Blog Post 5 - Tensorflow

We begin our blog post by using the template code provided by Professor Chodrow. This code initializes the datasets we will use for training and validation of our model. This code block also uses the tf.data module to speed up the loading of images.

Importing Packages and Dataset

import os
from tensorflow.keras import utils
import tensorflow as tf 
import matplotlib.pyplot as plt
from tensorflow.keras.layers import Conv2D, Flatten, Dense, Dropout, MaxPooling2D, InputLayer, ReLU, Softmax, RandomFlip, RandomRotation, Rescaling

# location of data
_URL = 'https://storage.googleapis.com/mledu-datasets/cats_and_dogs_filtered.zip'

# download the data and extract it
path_to_zip = utils.get_file('cats_and_dogs.zip', origin=_URL, extract=True)

# construct paths
PATH = os.path.join(os.path.dirname(path_to_zip), 'cats_and_dogs_filtered')

train_dir = os.path.join(PATH, 'train')
validation_dir = os.path.join(PATH, 'validation')

# parameters for datasets
BATCH_SIZE = 32
IMG_SIZE = (160, 160)

# construct train and validation datasets 
train_dataset = utils.image_dataset_from_directory(train_dir,
                                                   shuffle=True,
                                                   batch_size=BATCH_SIZE,
                                                   image_size=IMG_SIZE)

validation_dataset = utils.image_dataset_from_directory(validation_dir,
                                                        shuffle=True,
                                                        batch_size=BATCH_SIZE,
                                                        image_size=IMG_SIZE)

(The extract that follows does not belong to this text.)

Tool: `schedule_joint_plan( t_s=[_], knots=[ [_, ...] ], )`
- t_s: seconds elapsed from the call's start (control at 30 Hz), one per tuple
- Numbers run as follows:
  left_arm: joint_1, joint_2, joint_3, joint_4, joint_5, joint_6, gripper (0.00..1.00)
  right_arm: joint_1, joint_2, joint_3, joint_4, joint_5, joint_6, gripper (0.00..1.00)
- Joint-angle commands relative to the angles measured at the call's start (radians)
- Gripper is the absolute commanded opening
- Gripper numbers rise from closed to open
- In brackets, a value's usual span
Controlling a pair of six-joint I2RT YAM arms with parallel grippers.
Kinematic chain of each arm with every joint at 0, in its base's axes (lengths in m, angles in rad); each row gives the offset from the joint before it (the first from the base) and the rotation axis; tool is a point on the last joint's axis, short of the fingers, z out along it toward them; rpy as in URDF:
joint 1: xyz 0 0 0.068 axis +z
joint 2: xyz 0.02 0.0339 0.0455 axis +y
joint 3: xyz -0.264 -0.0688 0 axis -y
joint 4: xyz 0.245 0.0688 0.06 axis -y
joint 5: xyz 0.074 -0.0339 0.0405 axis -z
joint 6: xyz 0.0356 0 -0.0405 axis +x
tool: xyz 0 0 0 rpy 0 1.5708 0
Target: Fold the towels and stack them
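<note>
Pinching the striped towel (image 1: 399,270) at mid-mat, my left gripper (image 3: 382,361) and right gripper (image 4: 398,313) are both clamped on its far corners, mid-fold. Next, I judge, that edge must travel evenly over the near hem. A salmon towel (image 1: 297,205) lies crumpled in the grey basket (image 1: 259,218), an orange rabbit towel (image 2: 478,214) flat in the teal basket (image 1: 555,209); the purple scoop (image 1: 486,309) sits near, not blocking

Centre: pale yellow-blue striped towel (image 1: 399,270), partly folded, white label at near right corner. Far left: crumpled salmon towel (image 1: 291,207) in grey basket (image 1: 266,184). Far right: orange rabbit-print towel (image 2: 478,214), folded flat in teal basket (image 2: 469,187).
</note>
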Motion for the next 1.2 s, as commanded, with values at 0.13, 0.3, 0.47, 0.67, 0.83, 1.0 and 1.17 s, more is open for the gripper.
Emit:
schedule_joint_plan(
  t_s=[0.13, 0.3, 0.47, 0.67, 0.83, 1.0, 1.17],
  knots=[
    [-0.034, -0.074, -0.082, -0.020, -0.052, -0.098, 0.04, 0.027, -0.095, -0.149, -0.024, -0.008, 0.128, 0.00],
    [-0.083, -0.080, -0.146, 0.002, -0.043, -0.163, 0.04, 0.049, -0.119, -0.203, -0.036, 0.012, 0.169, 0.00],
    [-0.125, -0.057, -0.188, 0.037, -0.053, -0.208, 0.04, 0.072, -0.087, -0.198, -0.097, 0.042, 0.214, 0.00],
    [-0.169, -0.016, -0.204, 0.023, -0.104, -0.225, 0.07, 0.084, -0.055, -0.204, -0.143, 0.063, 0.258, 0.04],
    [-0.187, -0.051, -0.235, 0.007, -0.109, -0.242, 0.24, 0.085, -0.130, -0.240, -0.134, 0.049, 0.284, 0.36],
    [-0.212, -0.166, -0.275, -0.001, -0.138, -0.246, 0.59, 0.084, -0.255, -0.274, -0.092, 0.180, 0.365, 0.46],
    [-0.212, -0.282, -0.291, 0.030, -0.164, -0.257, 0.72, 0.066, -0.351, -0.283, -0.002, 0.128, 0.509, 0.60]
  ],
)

class_names = train_dataset.class_names
# construct the test dataset by taking every 5th observation out of the validation dataset
val_batches = tf.data.experimental.cardinality(validation_dataset)
test_dataset = validation_dataset.take(val_batches // 5)
validation_dataset = validation_dataset.skip(val_batches // 5)

# speed code
AUTOTUNE = tf.data.AUTOTUNE

train_dataset = train_dataset.prefetch(buffer_size=AUTOTUNE)
validation_dataset = validation_dataset.prefetch(buffer_size=AUTOTUNE)
test_dataset = test_dataset.prefetch(buffer_size=AUTOTUNE)

Label Counts

We want to verify we have equal counts of cats and dogs.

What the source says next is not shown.